Patterning in knitting machines is provided generally by controlling needle height during the time the yarn is fed to the needle hooks. Patterning effects can be provided in a number of ways, including a selection between knit and tuck, or knit and welt, and/or selection of one or more yarns fed at different heights to the needles, i.e., by raising needles selectively to two different clear heights, a needle may accept and knit only one of two yarns being fed, while another needle raised to a greater clear height may accept and knit two yarns together.
Basically, patterning is provided by various camming arrangements which serve to raise or lower the needles and their actuating mechanisms together, with an additional selecting or patterning mechanism which serves to determine whether or not a needle and its related actuating mechanism will or will not be affected by the operation of one or more of the operating cams.
With this type of patterning and the need to determine which needle will be selected for a given mode of operation and which needle will not be so selected, most systems of patterning utilize one or more pattern jacks located below the needles in the needle cylinder and operable to selectively raise the needle to one of two or more alternate heights.
In patterning systems of this kind, there has been a wide variety of arrangements utilizing, among other various arrangements, one or more pattern jacks each having from one to as many as one or two dozen or more separate spaced butts on one jack, some of which may be of different projecting lengths. However, regardless of the butt arrangements and the selector means, actual selection has generally involved movement of the entire jack, either in pivotal or other similar movement radially into or out of its slot in the needle cylinder or providing an initial vertical movement to the jack which will cause the butt to selectively miss or engage another cam to complete the selecting operation.

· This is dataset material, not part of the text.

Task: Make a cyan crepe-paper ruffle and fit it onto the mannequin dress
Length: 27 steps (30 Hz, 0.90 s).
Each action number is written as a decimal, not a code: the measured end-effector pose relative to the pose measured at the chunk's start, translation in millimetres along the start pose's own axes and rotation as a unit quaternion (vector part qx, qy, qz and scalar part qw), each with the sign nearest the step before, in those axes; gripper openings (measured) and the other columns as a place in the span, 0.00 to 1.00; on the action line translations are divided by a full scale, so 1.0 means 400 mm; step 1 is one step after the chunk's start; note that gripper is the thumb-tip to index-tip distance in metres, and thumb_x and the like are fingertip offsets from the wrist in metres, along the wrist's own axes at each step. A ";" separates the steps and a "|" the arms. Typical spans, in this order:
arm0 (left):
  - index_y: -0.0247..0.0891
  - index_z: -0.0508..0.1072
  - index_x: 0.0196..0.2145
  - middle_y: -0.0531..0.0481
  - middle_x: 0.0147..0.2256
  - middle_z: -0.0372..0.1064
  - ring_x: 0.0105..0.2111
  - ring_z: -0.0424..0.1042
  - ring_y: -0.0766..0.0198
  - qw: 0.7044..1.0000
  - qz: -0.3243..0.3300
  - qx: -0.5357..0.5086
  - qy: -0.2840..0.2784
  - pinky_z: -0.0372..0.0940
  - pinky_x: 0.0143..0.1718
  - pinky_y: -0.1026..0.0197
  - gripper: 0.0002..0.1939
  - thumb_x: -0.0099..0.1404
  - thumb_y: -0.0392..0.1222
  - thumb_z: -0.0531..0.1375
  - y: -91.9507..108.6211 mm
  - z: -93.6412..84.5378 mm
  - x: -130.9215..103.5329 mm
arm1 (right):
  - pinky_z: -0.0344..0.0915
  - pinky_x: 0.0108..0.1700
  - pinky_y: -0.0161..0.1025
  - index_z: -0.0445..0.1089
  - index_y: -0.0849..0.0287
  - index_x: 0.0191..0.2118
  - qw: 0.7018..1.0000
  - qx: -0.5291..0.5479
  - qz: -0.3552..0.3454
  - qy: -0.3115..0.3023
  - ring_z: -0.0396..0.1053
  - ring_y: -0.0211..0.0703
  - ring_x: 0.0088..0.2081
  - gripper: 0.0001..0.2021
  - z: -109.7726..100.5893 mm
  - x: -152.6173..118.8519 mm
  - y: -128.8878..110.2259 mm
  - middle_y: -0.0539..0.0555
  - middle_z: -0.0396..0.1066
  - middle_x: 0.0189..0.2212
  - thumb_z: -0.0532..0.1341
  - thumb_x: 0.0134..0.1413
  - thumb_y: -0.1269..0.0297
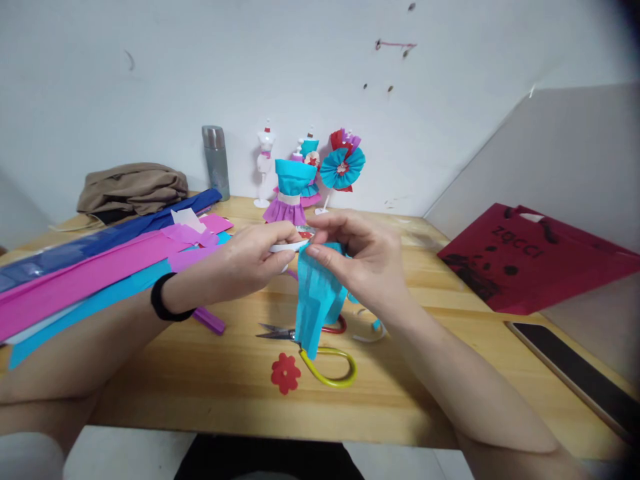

Although many various alternate arrangements have been proposed, one of the most important problems has been to provide and maintain accurate and dependable operation as knitting speeds are increased. To increase productivity, the obvious approach is to simply increase the rotational speed of the needle cylinder. However, increased speeds mean increased loads not only on the cams and needle butts directly involved in the knitting action but also in the jacks and butts involved in the needle selection operation. In a conventional arrangement, wherein the jack is selectively rocked into or out of its slot so that the associated butt engages or misses a selecting cam, increased rotational speeds of the needle cylinder necessitate the extremely rapid selection and movement of the jacks and, although those jacks have relatively low mass, inertia problems are difficult to overcome at the speeds involved.